HEAVY TARIFFS WILL NOT MAKE AMERICA GREAT AGAIN

Dr. Munr Kazmir
3 min readMar 1, 2018

President Trump is about to announce a 25% tariff on steel and 10% on aluminum. This is an effort to promote the America first agenda and have more products and companies that are American centric.

I respect the president and understand what he’s trying to do, but he is wrong.

The fact is, we gain far more from importing and exporting with the lowest amount of restrictions possible. Importing means getting products for more affordable prices and exporting means increased economic activity for American companies.

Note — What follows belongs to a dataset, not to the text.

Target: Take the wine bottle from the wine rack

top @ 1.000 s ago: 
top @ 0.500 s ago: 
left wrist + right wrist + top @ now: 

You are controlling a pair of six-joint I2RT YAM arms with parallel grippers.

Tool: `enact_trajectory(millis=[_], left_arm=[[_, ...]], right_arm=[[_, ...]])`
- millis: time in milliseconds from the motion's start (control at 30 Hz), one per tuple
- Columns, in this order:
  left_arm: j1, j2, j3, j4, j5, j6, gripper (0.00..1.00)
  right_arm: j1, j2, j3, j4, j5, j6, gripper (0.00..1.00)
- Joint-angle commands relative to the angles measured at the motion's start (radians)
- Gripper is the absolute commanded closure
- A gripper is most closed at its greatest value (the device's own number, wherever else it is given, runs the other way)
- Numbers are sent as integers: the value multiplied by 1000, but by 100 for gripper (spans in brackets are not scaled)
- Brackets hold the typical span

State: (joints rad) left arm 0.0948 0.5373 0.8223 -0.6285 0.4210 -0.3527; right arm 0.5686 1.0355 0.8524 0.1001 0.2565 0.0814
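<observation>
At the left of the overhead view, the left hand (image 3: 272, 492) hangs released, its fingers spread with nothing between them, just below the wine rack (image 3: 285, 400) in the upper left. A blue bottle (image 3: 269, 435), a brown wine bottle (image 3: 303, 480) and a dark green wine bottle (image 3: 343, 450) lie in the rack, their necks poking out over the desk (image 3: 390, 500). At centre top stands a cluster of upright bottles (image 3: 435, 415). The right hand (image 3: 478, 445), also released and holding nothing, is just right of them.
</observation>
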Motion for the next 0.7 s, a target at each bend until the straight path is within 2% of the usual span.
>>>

Or, as the late Milton Friedman once said:

“In the international trade area, the language is almost always about how we must export, and what’s really good is an industry that produces exports, and if we buy from abroad and import, that’s bad. But surely that’s upside-down. What we send abroad, we can’t eat, we can’t wear, we can’t use for our houses. The goods and services we send abroad, are goods and services not available to us. On the other hand, the goods and services we import, they provide us with TV sets we can watch, with automobiles we can drive, with all sorts of nice things for us to use.

The gain from foreign trade is what we import. What we export is a cost of getting those imports. And the proper objective for a nation as Adam Smith put it, is to arrange things so that we get as large a volume of imports as possible, for as small a volume of exports as possible.

This carries over to the terminology we use. When people talk about a favorable balance of trade, what is that term taken to mean? It’s taken to mean that we export more than we import. But from the point of our well-being, that’s an unfavorable balance. That means we’re sending out more goods and getting fewer in. Each of you in your private household would know better than that. You don’t regard it as a favorable balance, when you have to send out more goods to get fewer coming in. It’s favorable when you can get more by sending out less.”

In other words, trade deficits do not exist. All trade without restrictions is fair, because it means both sides agreed to beneficial exchange.

It all goes back to the concept of comparative advantage. If I am an auto mechanic and am highly proficient fixing cars and you repair computers for a living, if your car breaks down and my computer doesn’t work, we can both try to fix the problem ourselves. Or, we can understand that somebody else is far better at doing it, save the tremendous amount of time it would take each other to wonder out of our respective expertise, and have me fix his car and he fix my computer.

That’s precisely the reason we don’t do every single job ourselves. We don’t have the knowledge or the time to invest to get everything done at the highest level.

This is a basic concept, but it still holds as true today as it ever did.

Countries who punitively try to chase off business from other countries not only deprive their own country of specialized products for less money, they invite retaliation. So, countries that place tariffs on goods essentially wind up making numerous products far more expensive for their own citizens, which is the exact opposite of what they are intending to do.

President Trump is wrong about this issue and needs to listen to the advisors in his administration who understand that and have urged him not to do this. Other countries are already threatening to strike back, and odds are strong that if the president follows through with this, it is going to backfire spectacularly.

The president became the successful real estate mogul that he was by making smart deals. This is not a smart deal at all.

Sometimes in business, you need to know when to walk away from the table, clear your head, and listen to reason.

This is one of those times.

I just hope the president realizes it before it is too late.